Mengalami kebesamaan
Bona Ventura Bowo Kusmanto, Wakil Kepala Sekolah Bidang Kesiswaan, yang ditemui di kesempatan lain mengungkapkan ketika semua warga sekolah berkumpul, kebersamaan dapat lebih dirasakan. Sehingga, jika ingin menanamkan nilai dan karakter tentang keberagaman dan budaya toleransi, di sanalah tempatnya.
“Biasanya itu waktu siang, pas waktu zuhur. Kami hentikan sejenak kegiatan. Adzan selesai, kami lanjut lagi,” cerita Bona Ventura.
Saat proses belajar mengajar pun, bagian kurikulum menyusun jadwal agar saat jam istirahat, warga sekolah yang beragama Islam dapat menunaikan salat zuhur dan salat Jumat. Tidak hanya dengan umat Islam, SMP Santa Maria juga sering mengikuti kegiatan lintas agama dan lintas budaya. Setiap tahun baru Imlek misalnya, akan ada pertunjukan barongsai di sekolah.
Ikut terlibat
Sekolah ini juga selalu ikut Expo Religi yang diadakan oleh Lembaga Kajian Keislaman dan Kemasyarakatan (LK3).

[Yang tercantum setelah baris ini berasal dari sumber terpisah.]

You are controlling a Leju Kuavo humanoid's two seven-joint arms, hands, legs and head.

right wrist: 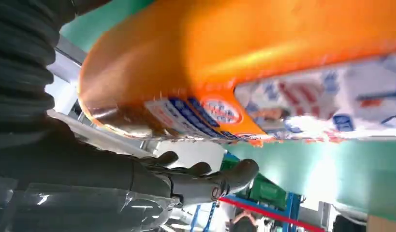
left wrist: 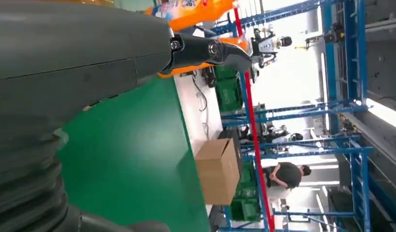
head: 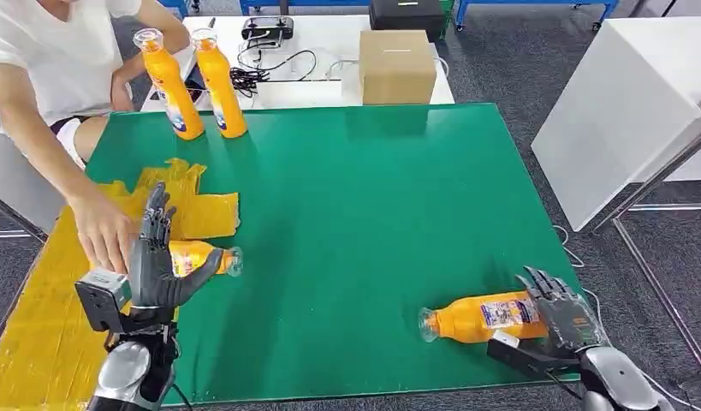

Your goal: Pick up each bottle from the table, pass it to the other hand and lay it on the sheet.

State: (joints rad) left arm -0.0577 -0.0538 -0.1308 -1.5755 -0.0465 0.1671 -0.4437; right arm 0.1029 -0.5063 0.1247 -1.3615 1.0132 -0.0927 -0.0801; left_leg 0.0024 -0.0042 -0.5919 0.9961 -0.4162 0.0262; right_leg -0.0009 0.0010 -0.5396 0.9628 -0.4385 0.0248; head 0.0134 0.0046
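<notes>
Two orange bottles (head: 177, 86) (head: 221, 84) stand upright at the back left of the green table mat (head: 355, 197). A third bottle (head: 195, 254) lies at the edge of the yellow sheet (head: 38, 334), right beside my left hand (head: 156, 261), whose fingers are spread and point upward with the thumb in front of the bottle. A fourth bottle (head: 482, 317) (right wrist: 244, 63) lies near the mat's front right. My right hand (head: 556, 318) sits at its base, fingers on the far side and thumb on the near side, not closed around it.
A person's hand (head: 103, 231) rests on the sheet just left of my left hand. A cardboard box (head: 396, 66) (left wrist: 217, 169) and cables sit on the white table behind the mat. A white panel (head: 620, 111) stands to the right.
</notes>
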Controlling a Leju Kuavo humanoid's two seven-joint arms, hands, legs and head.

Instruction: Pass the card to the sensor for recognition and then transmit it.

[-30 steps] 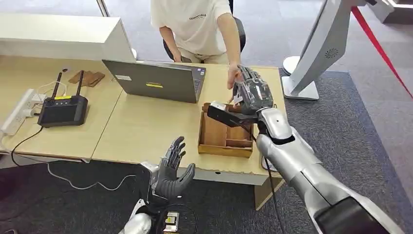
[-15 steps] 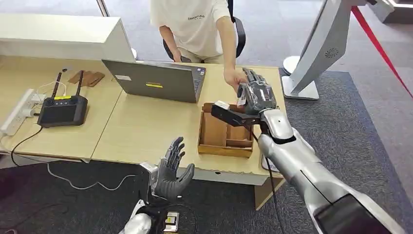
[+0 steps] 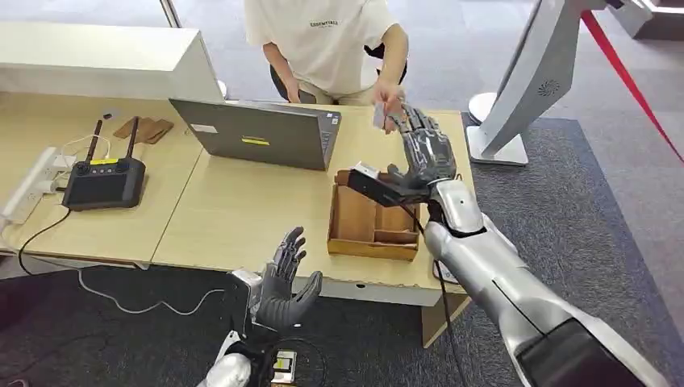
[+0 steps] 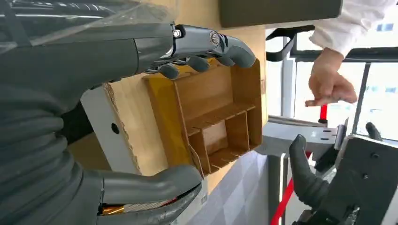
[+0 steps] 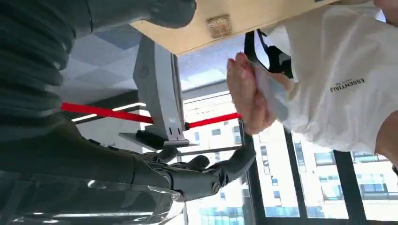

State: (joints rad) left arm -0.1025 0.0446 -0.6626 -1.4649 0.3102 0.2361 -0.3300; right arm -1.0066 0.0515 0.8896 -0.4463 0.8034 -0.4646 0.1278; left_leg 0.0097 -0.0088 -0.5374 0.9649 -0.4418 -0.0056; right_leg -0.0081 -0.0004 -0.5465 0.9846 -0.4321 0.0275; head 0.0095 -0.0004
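The card (image 3: 379, 115) is a small, pale, thin rectangle pinched in the person's hand (image 3: 388, 99), held up in the air above the far edge of the worktop (image 3: 242, 210). It sits just beyond the fingertips of the right robot hand (image 3: 426, 157), close to them but apart from them, and to the right of the laptop (image 3: 262, 133). In the right wrist view the card (image 5: 271, 93) appears edge-on as a whitish strip against the person's palm; its print cannot be made out.
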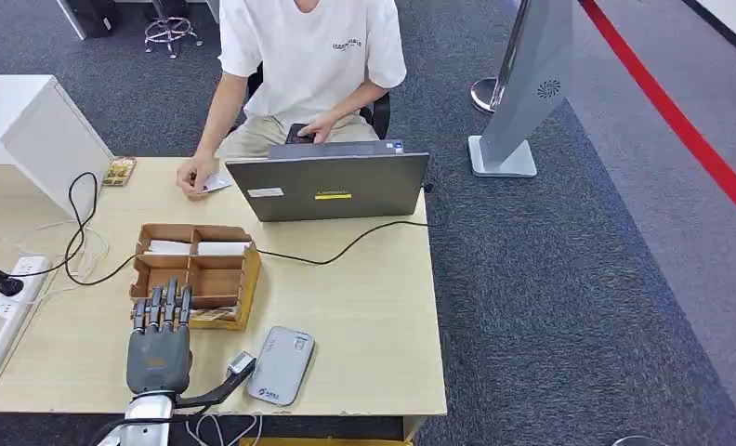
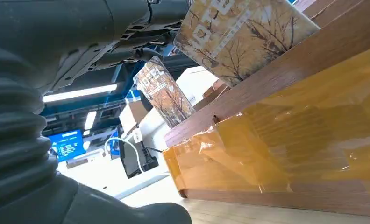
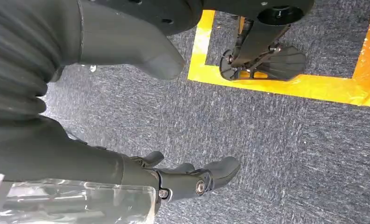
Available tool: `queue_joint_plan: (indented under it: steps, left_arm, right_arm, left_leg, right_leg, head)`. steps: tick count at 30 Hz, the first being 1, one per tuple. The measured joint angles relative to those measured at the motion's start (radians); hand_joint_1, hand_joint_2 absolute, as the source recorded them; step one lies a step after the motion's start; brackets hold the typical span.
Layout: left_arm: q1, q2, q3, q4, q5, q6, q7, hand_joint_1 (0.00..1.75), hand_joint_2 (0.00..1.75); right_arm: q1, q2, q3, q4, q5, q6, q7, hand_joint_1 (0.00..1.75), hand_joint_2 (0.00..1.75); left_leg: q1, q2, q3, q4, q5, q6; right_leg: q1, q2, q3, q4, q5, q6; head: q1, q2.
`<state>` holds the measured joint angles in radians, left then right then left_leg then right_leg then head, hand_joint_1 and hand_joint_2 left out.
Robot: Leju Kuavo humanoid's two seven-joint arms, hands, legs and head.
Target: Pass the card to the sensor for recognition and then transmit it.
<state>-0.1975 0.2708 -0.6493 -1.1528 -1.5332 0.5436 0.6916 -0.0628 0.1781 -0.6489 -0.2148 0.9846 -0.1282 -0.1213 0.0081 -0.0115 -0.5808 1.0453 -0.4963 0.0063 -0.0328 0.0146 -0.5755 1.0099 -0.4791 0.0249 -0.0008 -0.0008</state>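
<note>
My left hand [image 1: 160,342] lies flat over the near edge of the wooden card box [image 1: 245,283], its fingers stretched out above the front compartment and gripping nothing. In the left wrist view, two tree-patterned cards [image 2: 241,32] [image 2: 167,93] lean up out of the box [image 2: 286,70], the nearer one just under my dark fingers [image 2: 127,42]. A patterned card edge [image 1: 212,316] shows beside my fingertips. The grey card sensor [image 1: 282,364] lies flat to the right of my hand. My right hand [image 3: 188,179] hangs over the carpet, holding nothing.
A person sits behind the open laptop [image 1: 329,186] at the table's far side, one hand on a white card [image 1: 214,183]. A black cable [image 1: 346,251] crosses the table. A power strip [image 1: 2,307] and wires lie at the left. White cards [image 1: 197,247] fill the box's rear compartments.
</note>
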Motion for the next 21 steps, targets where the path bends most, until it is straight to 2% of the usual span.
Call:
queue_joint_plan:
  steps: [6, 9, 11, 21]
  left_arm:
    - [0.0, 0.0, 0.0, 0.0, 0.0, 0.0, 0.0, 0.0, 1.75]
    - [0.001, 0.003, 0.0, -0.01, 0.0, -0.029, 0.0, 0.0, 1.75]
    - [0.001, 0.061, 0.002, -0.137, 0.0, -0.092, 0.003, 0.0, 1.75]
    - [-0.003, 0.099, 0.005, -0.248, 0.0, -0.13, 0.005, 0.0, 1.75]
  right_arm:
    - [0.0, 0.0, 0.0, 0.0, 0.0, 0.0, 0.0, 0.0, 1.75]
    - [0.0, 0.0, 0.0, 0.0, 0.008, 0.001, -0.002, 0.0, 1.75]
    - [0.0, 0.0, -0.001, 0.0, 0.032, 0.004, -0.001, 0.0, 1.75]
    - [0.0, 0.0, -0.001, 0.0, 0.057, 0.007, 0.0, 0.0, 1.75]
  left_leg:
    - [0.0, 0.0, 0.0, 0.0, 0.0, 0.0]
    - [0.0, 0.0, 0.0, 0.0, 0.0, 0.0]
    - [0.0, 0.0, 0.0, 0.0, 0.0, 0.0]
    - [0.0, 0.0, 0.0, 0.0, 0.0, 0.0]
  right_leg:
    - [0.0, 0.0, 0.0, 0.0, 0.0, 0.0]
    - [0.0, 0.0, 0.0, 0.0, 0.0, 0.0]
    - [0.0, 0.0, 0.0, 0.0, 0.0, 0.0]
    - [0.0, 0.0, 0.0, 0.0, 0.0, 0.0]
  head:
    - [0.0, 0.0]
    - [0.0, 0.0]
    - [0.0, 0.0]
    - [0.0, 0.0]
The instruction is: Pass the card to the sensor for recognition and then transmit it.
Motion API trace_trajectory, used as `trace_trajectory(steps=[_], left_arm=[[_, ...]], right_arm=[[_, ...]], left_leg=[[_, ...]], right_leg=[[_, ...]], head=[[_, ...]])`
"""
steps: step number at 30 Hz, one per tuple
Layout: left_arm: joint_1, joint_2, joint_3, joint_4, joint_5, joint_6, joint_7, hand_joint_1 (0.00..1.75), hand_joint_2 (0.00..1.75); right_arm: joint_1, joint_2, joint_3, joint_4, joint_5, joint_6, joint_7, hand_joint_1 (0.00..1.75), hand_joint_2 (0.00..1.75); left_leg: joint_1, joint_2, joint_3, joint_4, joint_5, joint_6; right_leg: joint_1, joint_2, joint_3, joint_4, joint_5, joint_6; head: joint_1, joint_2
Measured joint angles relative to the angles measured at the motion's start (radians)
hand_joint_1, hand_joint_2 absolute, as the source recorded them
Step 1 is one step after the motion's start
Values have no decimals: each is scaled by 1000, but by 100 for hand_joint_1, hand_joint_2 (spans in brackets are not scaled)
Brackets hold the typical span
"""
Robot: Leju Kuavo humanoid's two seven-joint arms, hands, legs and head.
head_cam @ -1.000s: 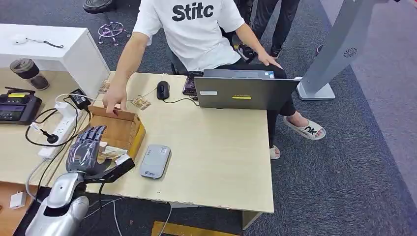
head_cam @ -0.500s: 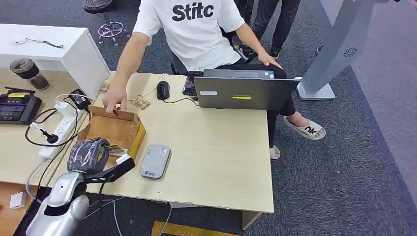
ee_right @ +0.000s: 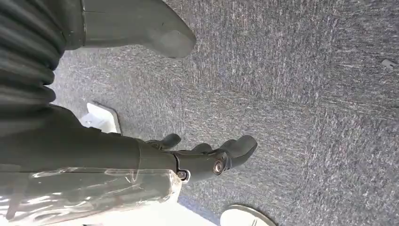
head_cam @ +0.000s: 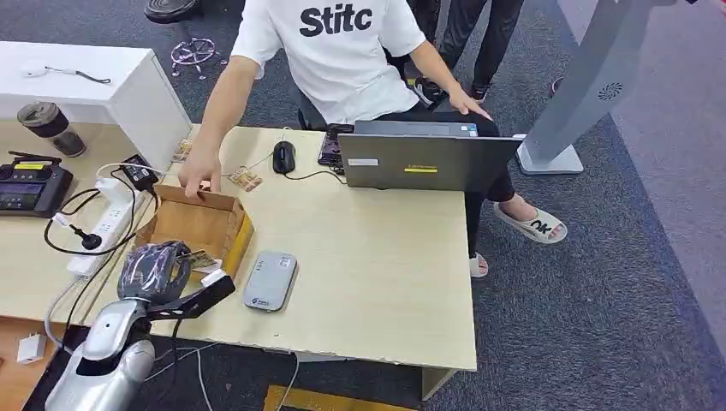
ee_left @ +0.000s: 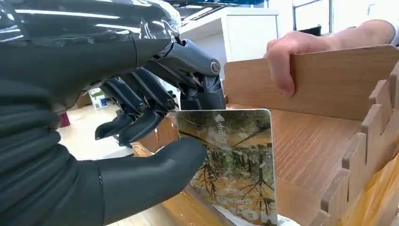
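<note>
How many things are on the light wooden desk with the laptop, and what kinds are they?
Laptop: 1
Mouse: 1
Phone: 1
Wooden box: 1
Grey card reader: 1
Picture card held by the left hand: 1
Picture cards lying loose by the person's hand: 2
Total: 8

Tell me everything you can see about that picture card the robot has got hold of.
The card is a thin rectangle with rounded corners, printed with trees in autumn browns and greens, plus small white markings near one short edge. It stands on edge at the near end of the wooden box. The left hand pinches it, thumb on the printed face, fingers behind.
</note>
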Motion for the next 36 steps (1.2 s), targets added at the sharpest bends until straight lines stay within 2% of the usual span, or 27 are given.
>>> trace_trajectory(steps=[14,22,28,32,36], left_arm=[[-59,52,27,0,9,-5,2,175,175],[-219,134,50,0,-19,-27,4,175,175],[-322,196,51,2,-109,-1,36,175,175],[-367,208,50,27,-134,4,55,175,175],[-438,225,50,93,-166,24,86,175,175]], right_arm=[[-3,0,0,0,-2,-1,-5,0,175],[-13,0,0,0,-1,-3,-5,0,175],[-16,0,0,0,5,-4,6,0,175],[-17,0,1,0,21,-5,19,0,175],[-17,0,2,0,21,-9,21,0,175]], left_leg=[[0,0,0,0,0,0],[1,0,0,0,1,0],[0,0,0,0,1,0],[0,-1,0,0,1,0],[0,-1,0,0,1,-1]], right_leg=[[0,0,0,0,0,0],[0,0,0,0,1,0],[0,1,0,0,1,0],[0,0,0,0,0,0],[0,0,0,0,1,0]], head=[[0,0],[0,0],[0,0],[0,0],[0,0]])
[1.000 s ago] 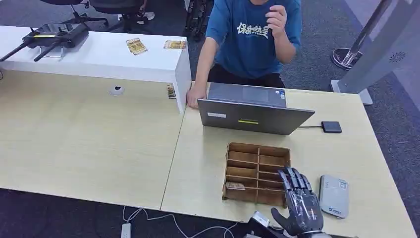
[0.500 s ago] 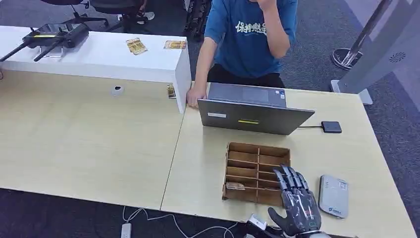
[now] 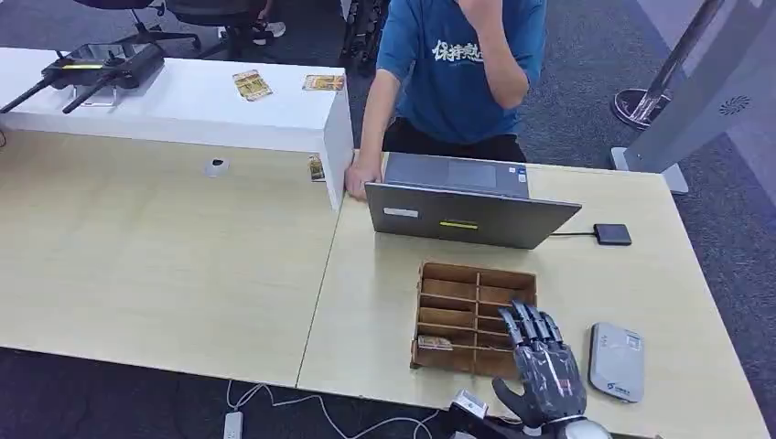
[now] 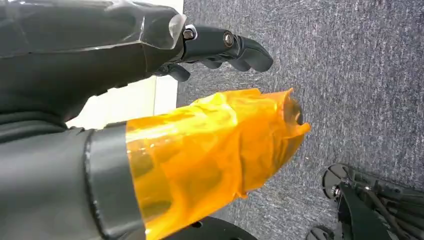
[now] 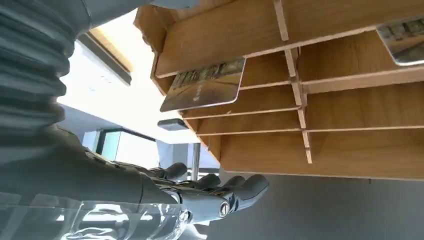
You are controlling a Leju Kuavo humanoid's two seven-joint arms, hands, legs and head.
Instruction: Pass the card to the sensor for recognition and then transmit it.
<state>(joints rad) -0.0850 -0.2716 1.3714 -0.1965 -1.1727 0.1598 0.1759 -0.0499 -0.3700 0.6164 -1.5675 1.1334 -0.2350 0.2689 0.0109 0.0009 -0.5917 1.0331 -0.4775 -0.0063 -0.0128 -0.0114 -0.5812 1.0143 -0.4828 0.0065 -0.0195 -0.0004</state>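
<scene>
Pale wooden tabletop (image 3: 229, 274) is carrying everything, with grey carpet lying beyond it. A card (image 5: 202, 85) is sitting tilted in a slot of the wooden divider box (image 3: 473, 318), just ahead of the right hand (image 3: 542, 370), and a second card (image 3: 436, 343) is lying in a near slot on the box's far side from that hand. The right hand is hovering over the box's near corner with fingers (image 5: 240, 190) extended, slightly apart and holding nothing. Just beside it, on its outer side, the grey card sensor (image 3: 616, 361) is lying flat. The left hand (image 4: 165, 125) is hanging over carpet, its thumb wrapped in orange film and its dark fingers gently curled around nothing. Beyond the box, a laptop (image 3: 467, 203) is standing open, and a person in a blue shirt (image 3: 458, 73) is resting one hand on the table.
</scene>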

LK3 mengundang komunitas lintas agama dan budaya untuk berpartisipasi dalam Expo Religi tersebut. Kesempatan ini dapat digunakan untuk mengajak para siswa berinteraksi dengan berbagai lapisan.
Pada gilirannya, semakin sering berinteraksi dengan lingkungan yang berbeda, akan dapat menciptakan budaya toleransi.
Semua hal tersebut terus dipupuk demi menjaga keberagaman. Siswa, guru dan karyawan SMP Santa Maria yang berasal dari berbagai latar belakang adalah alasannya.
Jika perbedaan itu tidak dipupuk dan terus dijaga, toleransi yang harusnya tumbuh mekar dapat terkikis dan hilang.